Me: Well, if y’all are going to send it to me for free, then, yeah… sure I’ll take it. (See how easily I affect an accent when in the proper company? It’s got something to do with winning friends and influencing people.)
Enzyte HQ: OK hon, well you will still have to call and cancel again when this thirty day trial is up, is that OK?
Me: Sure, I can do that.
Enzyte HQ: Well we’re sure are glad you’re not giving up on us, hon!
Me: Uh-huh… thanks…
Enzyte HQ: And sir, before you go today, I’m happy to inform you that you’ve won a free five-night stay at a Walt Disney resort hotel in Orlando Florida. This is a completely free offer sir, for five nights for you and your family. All you’re responsible for is getting there and your tickets to the park.
Me: Wha…? I…
Enzyte HQ: So sir I’d like to go ahead and transfer you to our vacation department so you can go ahead and book this amazing deal, would that be alright?
Me: (Not wanting to be outright rude, so beating around the bush.) You know, we’ve actually got family in Florida, and we can get into Disney pretty cheap and don’t need to stay there…
Enzyte HQ: Well that must be nice sir, but we have plenty of other locations to choose from. You can go to Las Vegas, San Diego, Vale….
Me: Ah, no thanks… I only really called to cancel the pills…
Enzyte HQ: I understand hon. Did I tell you about our magazine offers? I can get you two full years of either Maxim or Details for over 90% off the cover price.
Me: (Chuckling as I talk.) Noo, no… but thanks tho.
Enzyte HQ: (Now also chuckling, a good sport.) OK hon, well we do appreciate your time and business. You have a good day now.
Me: You too.
Having this place try to sell me on vacation deals and “mens” magazines as closing pitches fits with the impressions I’ve developed of them. First, the pills themselves come with advertisements for more pills, specifically pills of the “eat all you want and still lose weight” variety. Then, when you try to cancel, they try to sell you on everything in the book. Seems shady, right? But, I guess the people that are ordering penis-embiggening pills may very well be the people who’d impulsively book Disney vacations (though a penis pill company, by the way) and spring for “eat all you want and still lose weight” pills. Still, the popup-esque spamvertising that accompanies their products speaks for itself if you ask me.

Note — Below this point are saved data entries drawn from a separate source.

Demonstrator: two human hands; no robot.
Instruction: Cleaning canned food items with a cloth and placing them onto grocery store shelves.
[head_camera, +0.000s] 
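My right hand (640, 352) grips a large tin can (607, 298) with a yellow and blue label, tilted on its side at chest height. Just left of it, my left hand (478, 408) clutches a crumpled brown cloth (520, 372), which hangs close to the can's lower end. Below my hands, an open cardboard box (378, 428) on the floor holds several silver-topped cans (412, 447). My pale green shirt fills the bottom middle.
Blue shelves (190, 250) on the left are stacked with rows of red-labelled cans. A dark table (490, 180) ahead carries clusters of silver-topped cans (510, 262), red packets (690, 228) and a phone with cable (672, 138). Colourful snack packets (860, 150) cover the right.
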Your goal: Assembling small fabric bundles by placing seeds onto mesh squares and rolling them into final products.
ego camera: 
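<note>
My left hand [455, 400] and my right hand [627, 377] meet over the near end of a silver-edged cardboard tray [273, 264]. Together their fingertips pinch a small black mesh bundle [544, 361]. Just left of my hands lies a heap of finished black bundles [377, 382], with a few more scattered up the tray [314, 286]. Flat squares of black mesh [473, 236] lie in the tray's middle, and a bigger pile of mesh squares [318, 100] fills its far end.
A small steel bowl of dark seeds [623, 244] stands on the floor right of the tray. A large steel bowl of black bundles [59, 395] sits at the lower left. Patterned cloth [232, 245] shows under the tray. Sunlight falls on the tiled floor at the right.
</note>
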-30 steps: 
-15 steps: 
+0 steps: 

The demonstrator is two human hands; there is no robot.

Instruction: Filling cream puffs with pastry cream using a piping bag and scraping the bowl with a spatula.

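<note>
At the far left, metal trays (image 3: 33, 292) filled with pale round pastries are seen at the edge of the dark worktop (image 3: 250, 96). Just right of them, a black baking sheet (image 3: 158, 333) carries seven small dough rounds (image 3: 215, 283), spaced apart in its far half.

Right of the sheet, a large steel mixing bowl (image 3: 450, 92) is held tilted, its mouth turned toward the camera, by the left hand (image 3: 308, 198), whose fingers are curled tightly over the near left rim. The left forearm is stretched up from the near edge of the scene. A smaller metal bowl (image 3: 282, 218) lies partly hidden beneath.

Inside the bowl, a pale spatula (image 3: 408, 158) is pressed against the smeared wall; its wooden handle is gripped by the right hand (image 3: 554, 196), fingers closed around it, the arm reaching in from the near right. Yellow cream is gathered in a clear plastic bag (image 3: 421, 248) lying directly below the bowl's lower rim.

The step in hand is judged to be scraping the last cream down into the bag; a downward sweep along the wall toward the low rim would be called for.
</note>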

But, legitimate or not, let’s get to the results. If you’ll remember my post from about a week ago, you’ll recall that I saw zero change. Now, I need to take some time here and mention that I actually had some hope for changes on this measurement. Why? It’s hard to explain… but, I just kind of “felt” like I’d see results. There’s no doubt about it, things seemed different – felt different enough that I actually half-expected to be surprised. Maybe this is how these things sell? Some physical sensation that works to psychologically hook the user?
Unfortunately, although not entirely unexpectedly, however, the three-week results aren’t any different than the nine day results. Here’s the graphical representation:
(Learn how to interpret this chart here.)
But, don’t fret. Looks like I’ll be able to extend the experiment for another thirty days, and, who knows, maybe another thirty beyond that if they continue to comp me when I call to cancel. I’ll keep to it as long as they provide me the pills, so stay tuned.
And, before I go, I thought I’d point again to Megan’s photoblog, where she’s got another stunning snap of Keaton up. Don’t let the coy look fool you either, she was actually taking a coed bath with Jerah and Job when that picture was taken. One day I’ll get some new pictures up myself…
Well, I’m off to bed. An early rise tomorrow to head to Oregon for an extremely long day-trip. Goodnight my people.